The grand jury indicted Jaffe, Larsen, and Roth. Before the trial began, Larsen's defense attorney learned of the FBI's illegal break-in at Larsen's home. The Justice Department, fearing a loss at trial if evidence were excluded because it was obtained illegally, arranged a deal. Jaffe agreed to plead guilty and pay a fine of $2,500, while Larsen pleaded no contest and was fined $500. The charges against Roth were dropped.

==Congressional investigations==
The "Amerasia Affair" became a touchstone for those who wanted to raise alarms about espionage and the possible communist infiltration of the State Department. Senator Joseph McCarthy often spoke of the case in these terms, maintaining that it was a security breach and cover-up of immense proportions.

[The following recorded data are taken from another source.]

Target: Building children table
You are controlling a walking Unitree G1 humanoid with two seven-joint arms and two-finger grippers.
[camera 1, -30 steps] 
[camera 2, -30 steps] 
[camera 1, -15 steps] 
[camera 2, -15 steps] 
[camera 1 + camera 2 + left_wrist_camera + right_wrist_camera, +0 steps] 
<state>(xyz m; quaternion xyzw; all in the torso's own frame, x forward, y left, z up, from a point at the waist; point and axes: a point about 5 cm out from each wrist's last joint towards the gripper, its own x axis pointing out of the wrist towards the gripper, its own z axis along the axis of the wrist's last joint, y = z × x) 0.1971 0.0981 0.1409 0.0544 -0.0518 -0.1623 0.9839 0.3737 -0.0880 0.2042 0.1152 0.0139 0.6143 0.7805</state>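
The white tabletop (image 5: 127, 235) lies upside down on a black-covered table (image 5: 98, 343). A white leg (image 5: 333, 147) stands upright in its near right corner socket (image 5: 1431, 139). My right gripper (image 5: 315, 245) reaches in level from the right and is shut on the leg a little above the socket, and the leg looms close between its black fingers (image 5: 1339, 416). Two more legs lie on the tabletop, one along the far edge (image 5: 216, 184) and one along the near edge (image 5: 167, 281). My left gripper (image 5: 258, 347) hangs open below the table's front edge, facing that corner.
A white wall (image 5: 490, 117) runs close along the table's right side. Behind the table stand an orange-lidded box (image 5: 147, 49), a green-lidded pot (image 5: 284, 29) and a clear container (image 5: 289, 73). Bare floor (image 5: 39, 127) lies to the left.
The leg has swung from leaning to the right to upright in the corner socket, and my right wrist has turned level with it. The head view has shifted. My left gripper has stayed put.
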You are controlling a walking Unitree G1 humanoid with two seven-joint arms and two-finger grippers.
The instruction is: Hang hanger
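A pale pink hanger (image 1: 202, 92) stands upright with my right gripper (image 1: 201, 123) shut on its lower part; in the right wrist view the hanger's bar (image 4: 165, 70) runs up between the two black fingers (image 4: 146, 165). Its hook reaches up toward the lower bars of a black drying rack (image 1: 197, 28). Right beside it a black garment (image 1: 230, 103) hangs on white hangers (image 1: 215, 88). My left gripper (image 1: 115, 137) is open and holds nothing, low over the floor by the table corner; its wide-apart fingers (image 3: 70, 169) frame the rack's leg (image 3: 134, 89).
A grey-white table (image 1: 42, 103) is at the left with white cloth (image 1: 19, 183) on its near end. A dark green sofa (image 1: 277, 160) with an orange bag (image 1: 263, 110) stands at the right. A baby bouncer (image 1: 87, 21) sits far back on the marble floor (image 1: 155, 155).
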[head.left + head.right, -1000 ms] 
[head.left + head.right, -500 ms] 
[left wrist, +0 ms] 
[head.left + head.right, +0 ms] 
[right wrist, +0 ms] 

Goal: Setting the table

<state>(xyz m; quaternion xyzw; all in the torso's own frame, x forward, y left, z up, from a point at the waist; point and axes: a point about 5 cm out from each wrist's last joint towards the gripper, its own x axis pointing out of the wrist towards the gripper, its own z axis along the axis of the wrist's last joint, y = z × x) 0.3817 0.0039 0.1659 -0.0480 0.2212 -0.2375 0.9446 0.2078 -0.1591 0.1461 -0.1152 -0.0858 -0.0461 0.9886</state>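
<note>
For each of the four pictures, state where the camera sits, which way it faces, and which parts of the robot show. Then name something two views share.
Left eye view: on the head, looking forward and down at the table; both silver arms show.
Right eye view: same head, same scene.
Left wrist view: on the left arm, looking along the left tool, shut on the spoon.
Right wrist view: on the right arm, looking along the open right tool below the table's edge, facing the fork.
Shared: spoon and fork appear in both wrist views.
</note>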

In 1946, a House Judiciary subcommittee chaired by Rep. Samuel F. Hobbs and, in 1950, the Senate Foreign Relations Subcommittee on the Investigation of Loyalty of State Department Employees, commonly known as the Tydings Committee, investigated the Amerasia case. In 1955, the Senate Internal Security Subcommittee sought the Amerasia materials from the Justice Department. The records were declassified and the Justice Department delivered 1,260 documents to the Subcommittee in 1956 and 1957.

The Senate Internal Security Subcommittee published a two-volume report, The Amerasia Papers: A Clue to the Catastrophe of China, in 1970. It ascribed the loss of China in part to the communist sympathies of the Chinese policy experts in the Foreign Service, known as the "China Hands".